Notes on numerics in Swift

Concrete binary floating-point types, part 3

Integer literals (redux)

All floating-point types in Swift conform to the protocol ExpressibleByIntegerLiteral. Therefore, it’s possible to create a new floating-point value using an integer literal.

Earlier, nuances about the use of integer literals were discussed that apply equally when they are used to express floating-point values. One issue is especially salient for our purposes here:

Recall that integer literals do not support signed zero (in other words, -0 as Float evaluates to positive zero). Either use parentheses, as in -(0 as Float), or use a float literal as discussed below, to obtain the desired value.

Float literals

A float literal in Swift is similar to analogous expressions in other “C family” languages. It can be written in either base 10 or base 16 (hexadecimal).

Background:

In Swift, as in other “C family” languages, the whole part of a base 10 float literal can be followed by a fractional part beginning with a decimal separator dot (.), a decimal exponent beginning with e or E, or both (in that order). The digits of the exponent can optionally be preceded by - or +.

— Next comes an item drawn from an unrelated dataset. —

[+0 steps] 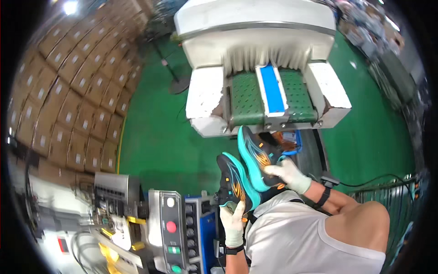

As with integer literals, float literals can be prepended with the hyphen-minus character (-) to indicate a negative value.

In Swift, a float literal cannot begin or end with a decimal separator dot. For example:

let x = .5
// error: '.5' is not a valid floating point literal; it must be written '0.5'
let y = 5.
// error: expected member name following '.'

(Instead, Swift uses leading dot syntax for implicit member lookup.)

The same requirement does not apply to conversions from String. For example, Double(".5")! == 0.5.

Hexadecimal float literals

Unfamiliar to some users, hexadecimal float literals (also specified in C99 and and C++17) are supported in Swift. They can be useful when you want to represent the intended binary floating-point value exactly and a decimal literal is impractical or impossible for the purpose.

Hexadecimal float literals use the base prefix 0x. Then, the whole part (in base 16) can optionally be followed by a fractional part (also in base 16) beginning with the separator dot (.). Finally, hexadecimal float literals must end with a binary exponent beginning with p or P. The digits of the exponent can optionally be preceded by - or +. For example:

let x = 0x1p2
// 1.0 * (2 ** 2) == 4
// Here, we use `**` to represent exponentiation.

let y = 0x1p-2
// 1.0 * (2 ** -2) == 0.25 

let z = 0x1.8p-1
// (1.0 + 8/16) * (2 ** -1) == 0.75

let a = 0xf.fffp-3
// (15.0 + 15/16 + 15/256 + 15/4096) * (2 ** -3)
//   == 1.999969482421875 

In C, the binary exponent is not optional to avoid ambiguity between the hexadecimal digit f and a suffix f indicating that the constant has type float. In Swift, the binary exponent isn’t optional even though there is no possibility of ambiguity.

As with integer literals, hexadecimal float literals can be prepended with the hyphen-minus character (-) to indicate a negative value.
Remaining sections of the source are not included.